Chopp was one of only two or three Methodist women clergy in Kansas at the time. She loved serving churches with her husband, but the bishop preferred advancing his career over hers. 

“I probably would not have gone on my own to get a Ph.D.,” she said. “I liked serving local churches. I loved the people, I liked preaching, I liked teaching, I liked pastoral care. But the bishop said no to my career. You know what they say, when a door slams shut, another one opens.” 

The door to academia swung open to the University of Chicago Divinity School, where she earned her Ph.D. and taught for several years. Then Emory University in Georgia recruited her. By then, she was divorced, with a son. 

“After 10 years of living in cold, cold Chicago, the sunny South sounded interesting,” Chopp said, and she spent 15 years there. 

She was at Yale briefly before becoming the first female president of Colgate University in 2002 and the first female president of Swarthmore College in 2009.  

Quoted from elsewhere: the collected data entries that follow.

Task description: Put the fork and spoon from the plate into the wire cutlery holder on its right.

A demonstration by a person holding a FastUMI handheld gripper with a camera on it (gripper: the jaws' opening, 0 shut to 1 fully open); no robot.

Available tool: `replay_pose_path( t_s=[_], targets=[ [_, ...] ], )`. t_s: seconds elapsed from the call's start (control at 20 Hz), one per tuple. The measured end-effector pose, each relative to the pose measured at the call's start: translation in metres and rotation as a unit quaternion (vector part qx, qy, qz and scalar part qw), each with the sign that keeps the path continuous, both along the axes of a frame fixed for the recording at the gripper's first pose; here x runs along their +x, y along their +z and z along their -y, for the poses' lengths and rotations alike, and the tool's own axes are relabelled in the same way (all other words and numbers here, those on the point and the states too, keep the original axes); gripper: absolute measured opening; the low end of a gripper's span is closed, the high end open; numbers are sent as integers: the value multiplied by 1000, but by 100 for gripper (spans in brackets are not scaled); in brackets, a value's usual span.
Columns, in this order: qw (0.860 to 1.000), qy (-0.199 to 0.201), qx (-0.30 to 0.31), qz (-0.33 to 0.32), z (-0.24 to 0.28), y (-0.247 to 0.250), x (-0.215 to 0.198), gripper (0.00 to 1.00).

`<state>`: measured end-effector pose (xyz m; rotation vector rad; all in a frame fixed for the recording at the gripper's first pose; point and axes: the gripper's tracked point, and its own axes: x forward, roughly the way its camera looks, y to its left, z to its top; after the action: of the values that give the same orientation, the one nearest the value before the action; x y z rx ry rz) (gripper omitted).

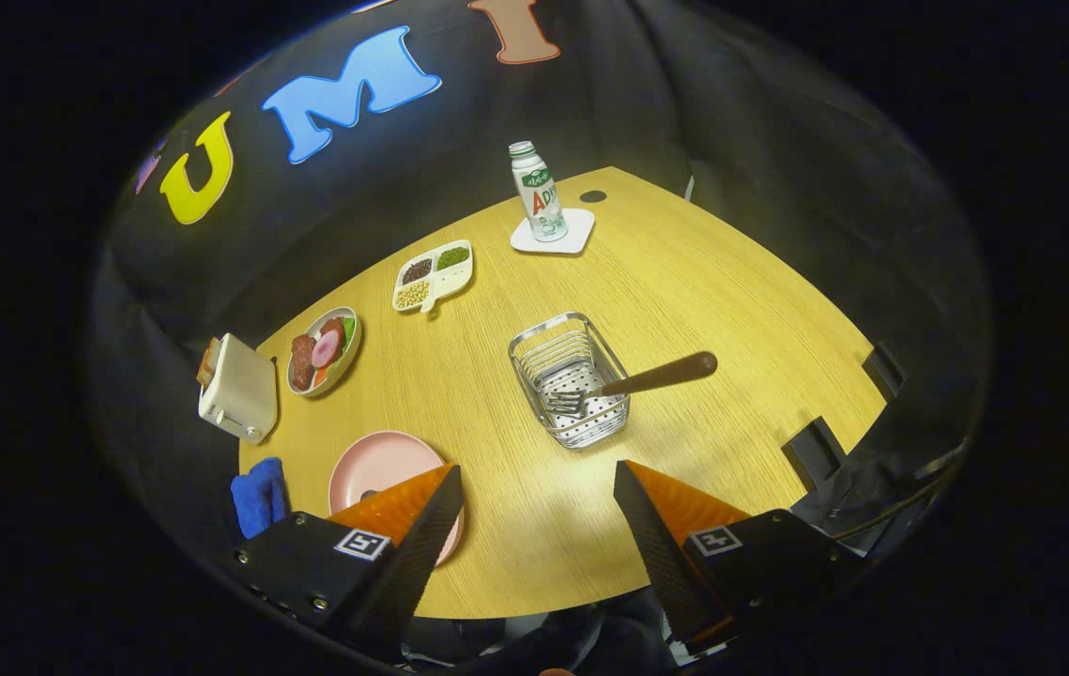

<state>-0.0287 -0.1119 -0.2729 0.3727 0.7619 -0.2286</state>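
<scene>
A wire cutlery holder (pixel 570 377) stands on the wooden table (pixel 703 282), ahead of my fingers. A fork (pixel 633 382) with a dark brown handle lies in it, tines down inside, handle sticking out over the right rim. A pink plate (pixel 382 467) sits to the left, partly hidden behind my left finger; a small dark bit shows on it, and I cannot tell what it is. My gripper (pixel 539 479) hangs open above the table's near edge, with nothing between its fingers.
Beyond the holder a bottle (pixel 537 191) stands on a white coaster. A divided dish of beans (pixel 433 275), a plate of food (pixel 323 349) and a toaster (pixel 236 387) line the left side. A blue cloth (pixel 258 496) lies by the pink plate.
</scene>
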Motion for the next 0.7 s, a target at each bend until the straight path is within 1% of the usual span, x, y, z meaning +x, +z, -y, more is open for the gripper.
replay_pose_path(
  t_s=[0.5, 0.7],
  targets=[
    [1000, 18, -2, -5, -16, -3, -1, 100],
    [999, 32, -2, -7, -27, -5, -1, 99]
  ],
)
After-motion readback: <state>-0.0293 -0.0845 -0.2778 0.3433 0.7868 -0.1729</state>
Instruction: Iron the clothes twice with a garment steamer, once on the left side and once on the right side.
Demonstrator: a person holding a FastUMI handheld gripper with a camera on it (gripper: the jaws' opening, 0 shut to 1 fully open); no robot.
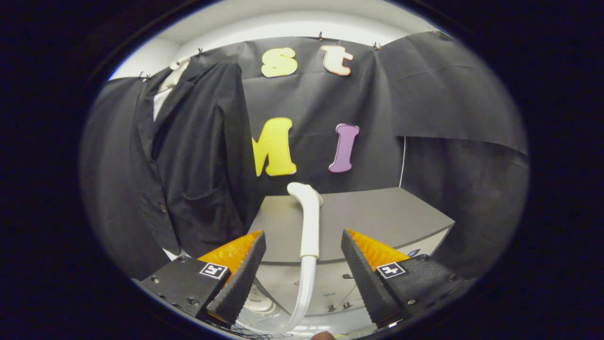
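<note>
The gripper [303, 257] stood open, its two ribbed fingers [243, 278] spread wide with nothing pressed between them. In the gap, at twelve o'clock from the fingertips, the white garment steamer [309, 222] lay along the grey worktop [377, 217], its bent head pointing away toward the booth wall and its clear hose [302, 297] trailing back off the worktop's front edge and down between the fingers. Neither finger touched the steamer's handle; both were apart from it on either side. The dark jacket [198, 160] hung against the wall at about ten o'clock, beyond the left finger, open at the collar over a white shirt [163, 97], its hem reaching down beside the worktop's left end.
</note>
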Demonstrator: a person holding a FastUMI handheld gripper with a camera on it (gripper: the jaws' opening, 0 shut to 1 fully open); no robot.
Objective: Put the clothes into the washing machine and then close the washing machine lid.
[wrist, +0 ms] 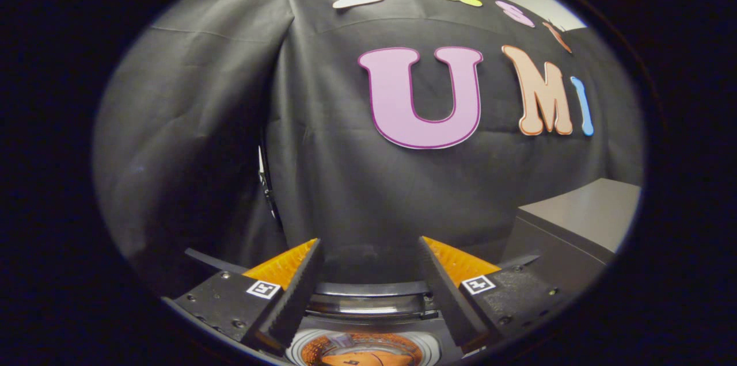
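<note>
Hand-held gripper (368, 251): fingers spread apart with nothing between them, held high and facing the wall, probably to keep clear of the lid.
Clothes (360, 354): an orange piece lies low between the fingers, inside the round drum opening, so it seems to be loaded.
Washing machine (368, 343): just below the fingers, its opening faces up.
Lid (368, 297): a curved rim stands at the back of the opening, just ahead of the fingers; I judge it is open and not yet closed.
Grey box (576, 228): to the right, beyond the fingers.
Wall (190, 136): black cloth, farthest.
</note>
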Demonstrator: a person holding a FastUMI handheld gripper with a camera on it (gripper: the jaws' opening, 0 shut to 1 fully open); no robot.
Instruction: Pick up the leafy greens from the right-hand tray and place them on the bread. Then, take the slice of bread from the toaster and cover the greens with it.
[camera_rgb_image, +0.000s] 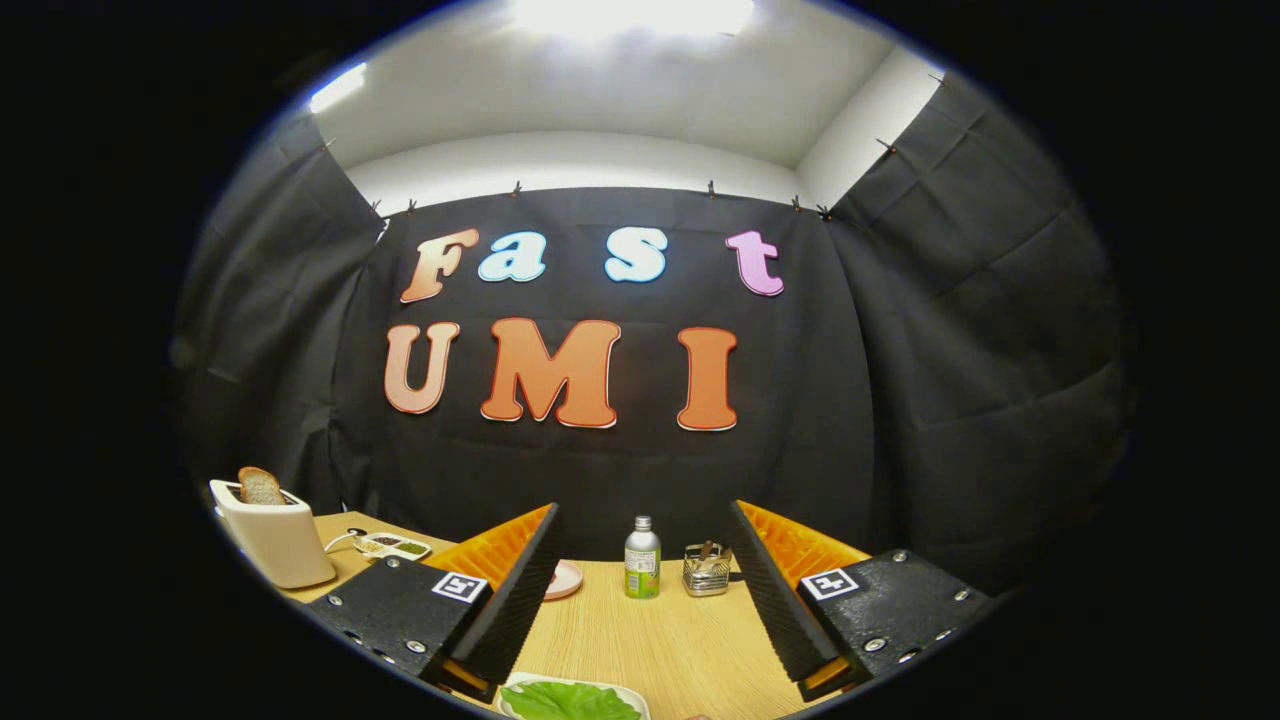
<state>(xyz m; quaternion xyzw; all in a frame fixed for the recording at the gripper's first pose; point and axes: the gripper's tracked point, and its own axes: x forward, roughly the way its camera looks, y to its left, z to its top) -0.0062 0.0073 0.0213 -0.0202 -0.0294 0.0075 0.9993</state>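
Your gripper (645, 585) has its jaws spread, holding nothing. The greens (568, 702) lie at 6 o'clock; the toaster (272, 540) stands at 9 o'clock on the tabletop (660, 640).

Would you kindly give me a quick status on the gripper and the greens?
Gripper open, fingers spread, holding nothing. Leafy greens on their tray, low between the fingers. Bread slice upright in toaster. Nothing blocking.
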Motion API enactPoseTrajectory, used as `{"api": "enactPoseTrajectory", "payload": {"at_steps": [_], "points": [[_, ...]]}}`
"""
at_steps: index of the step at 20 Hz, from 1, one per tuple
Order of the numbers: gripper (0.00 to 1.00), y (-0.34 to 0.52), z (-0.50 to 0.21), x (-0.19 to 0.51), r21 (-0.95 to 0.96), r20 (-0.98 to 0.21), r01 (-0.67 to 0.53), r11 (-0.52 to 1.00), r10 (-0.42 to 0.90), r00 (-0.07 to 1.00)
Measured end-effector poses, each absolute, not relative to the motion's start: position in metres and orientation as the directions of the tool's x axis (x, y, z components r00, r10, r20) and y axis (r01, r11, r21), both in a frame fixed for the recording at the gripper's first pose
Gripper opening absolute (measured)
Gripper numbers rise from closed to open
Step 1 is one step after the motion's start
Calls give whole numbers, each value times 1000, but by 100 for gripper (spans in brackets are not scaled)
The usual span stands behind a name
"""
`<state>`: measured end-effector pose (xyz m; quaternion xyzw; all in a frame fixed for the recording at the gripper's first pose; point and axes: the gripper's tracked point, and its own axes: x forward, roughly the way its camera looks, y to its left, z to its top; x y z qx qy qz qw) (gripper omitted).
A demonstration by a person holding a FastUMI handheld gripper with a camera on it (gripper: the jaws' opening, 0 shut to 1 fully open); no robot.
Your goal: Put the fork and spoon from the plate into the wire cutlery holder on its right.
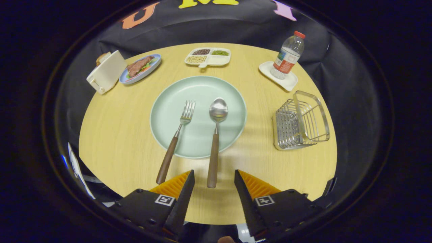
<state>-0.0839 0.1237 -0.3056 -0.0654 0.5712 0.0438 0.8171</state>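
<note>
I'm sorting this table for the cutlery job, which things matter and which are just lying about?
Job: fork, spoon, plate, wire holder, open claw with the spoon's handle end between its fingers.
Lying about: toaster, food plate, snack tray, bottle on its coaster.

Tabletop (118, 135): light wood-grain finish, smooth, matt. Plate (168, 111): pale green, smooth, low sheen. Fork (185, 116) and spoon (218, 109): polished metal heads, glossy; brown wood-look handles, satin. Wire cutlery holder (300, 121): bright metal wire, reflective. Bottle (288, 57): clear plastic, glossy, with a paper-like label. Tool (214, 179): fingers spread apart, ribbed inner faces, gripping nothing.
</note>
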Motion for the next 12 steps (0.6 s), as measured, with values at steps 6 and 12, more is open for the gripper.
{"api": "enactPoseTrajectory", "payload": {"at_steps": [6, 12], "points": [[44, 128, -321, -81, -30, -958, -156, 987, 16, 286], [8, 126, -327, -82, -23, -972, -169, 985, 17, 233]]}}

In 2014, she took the job at DU, because she wanted to live in Colorado. 

She still lives in Colorado, near her son and his wife and an older sister, all of whom help her carry out her doctor’s orders.  

Her neurologist told her to live with joy — confusing, at first, but she makes it possible.  

She was also told to try lifestyle interventions: a Mediterranean-style diet, a couple of hours of exercise a day and something creative to do. 

Hiking was a long-time interest of hers. Now, though, instead of hiking in mountains in foreign lands, she hikes with Budhy, a Pomeranian-Huskey mix, in the Rocky Mountain foothills near where she lives. Besides hiking, she has taken yoga, ballet, strength-training and kickboxing, among other activities.  

To create new neural pathways in her brain, she learned to paint, with her sister. After trying several artistic styles, learning mostly through classes on Zoom, she has settled on portraits, which also helps her memory. Chopp writes about what each subject means to her, and the subject will receive the portrait and essay after her passing. 

Chopp has her new career as an advocate and activist. She’s active in Alzheimer’s groups, helping to start one, Voices of Alzheimer’s, in Colorado that is just for people dealing with Alzheimer’s. She serves on boards; spoken on podcasts, such as BrainStorm, by Us Against Alzheimer’s; and filmed a TEDx talk in November about her diagnosis and living with joy. 

In the four years since her diagnosis, her MCI symptoms have worsened little, she said.   

The gods — like Perseus — willing, helped by her lifestyle changes, that will be the case for a long time.